FIG. 14 is a flow chart of a data protection process according to the embodiment of FIG. 13. In FIG. 14, when a file save request is determined in step S1, the process proceeds to step S2 in which saved data is encrypted by a key, and then, the encoding process of the encrypted data and key is performed in step S3. Subsequently, in step S4, the distributed saving process of the encoded data and the encoded key is performed in step S4. Meanwhile, when a file read request is determined in step S5, after the encoded data and the encoded key is retrieved from the saved destinations in step S6, the encrypted data and key are restored by respectively performing conversion into a unit matrix according to the Gaussian elimination method in step S7, and, furthermore, the original data is decrypted from the encrypted data by the restored key in step S8. Such processes of steps S1 to S8 are repeated until there is a stop instruction in step S9. The saved data shown in the embodiment of FIG. 13 and FIG. 14 is encrypted by a key, and the encrypted data and the key are respectively encoded, distributed, and saved; consequently, double protection is applied to the distributed and saved encoded data since it is encrypted in addition to redundant encoding according to the present embodiment; and, even if a storage device of save destinations is lost due to theft or the like, it is almost impossible to restore the original data from the lost data, and secrecy and reliability of data protection by distributed saving can be further improved. In addition, the present invention provides the data protection programs executed by the computers, and the data protection programs have the processing contents shown in flow charts of FIG. 4, FIG. 5A, FIG. 5B and FIG. 14. In addition, the present invention provides computer-readable recording media recording the data protection programs of the present embodiments.

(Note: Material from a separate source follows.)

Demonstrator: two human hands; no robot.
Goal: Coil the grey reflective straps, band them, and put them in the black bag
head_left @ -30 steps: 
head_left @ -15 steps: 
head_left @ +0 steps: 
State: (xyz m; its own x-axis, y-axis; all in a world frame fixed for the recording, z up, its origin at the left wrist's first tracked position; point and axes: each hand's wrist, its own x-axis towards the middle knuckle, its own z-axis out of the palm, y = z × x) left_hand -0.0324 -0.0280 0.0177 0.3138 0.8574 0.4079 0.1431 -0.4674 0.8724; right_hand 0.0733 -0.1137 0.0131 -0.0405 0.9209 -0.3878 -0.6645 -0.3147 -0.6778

The recording media includes portable-type storage media such as CD-ROMs, floppy disks, DVD disks, magneto-optical disks, and IC cards; storage devices such as hard disk drives provided inside and outside computer systems; databases for retaining programs via lines or another computer system and databases thereof; and transmission media on lines. It should be noted that the present invention includes arbitrary modifications that do not impair the object and advantages thereof, and is not limited by the numerical values shown in the above described embodiments.

Claims

1. A data protection system characterized by

a data dividing unit for dividing data into n pieces;
an encoding unit for generating m pieces of encoded data composed of a set of a bitmap matrix specifying a plurality pieces of divided data for obtaining exclusive OR and exclusive OR data including exclusive OR of the plurality pieces of divided data specified by the bitmap matrix, wherein m is equal to or more than a dividing number n and according to redundancy;
a distributed saving unit for distributing and saving the m pieces of encoded data to and in storage devices at two or more locations and m or less locations; and
a decoding unit for decoding the original data by retrieving restorable k or more pieces of the encoded data among the distributed and saved m pieces of encoded data.

2. The data protection system according to claim 1 characterized in that the bitmap matrix of the encoding unit is a matrix which is composed of 0 and 1 bits and has at least m rows and n columns, and the encoded data including exclusive OR of two or more pieces of the divided data is generated by containing at least two 1 bits per one row.

3. The data protection system according to claim 1 characterized in that the decoding unit retrieves at least the encoded data corresponding to the dividing number n as the restorable k or more pieces of encoded data, and decodes the n pieces of divided data by subjecting the bitmap matrix of the retrieved encoded data to conversion into a unit matrix.

4. The data protection system according to claim 1, characterized in that the distributed saving unit includes, as the storage device, an external storage device such as a portable-type storage medium which is attachable/detachable with respect to a network storage, device, or equipment.

5. The data protection system according to claim 1, characterized in that the distributed saving unit changes the number of pieces of encoded data to be saved in the storage devices in accordance with storage capacities of the storage devices or needs.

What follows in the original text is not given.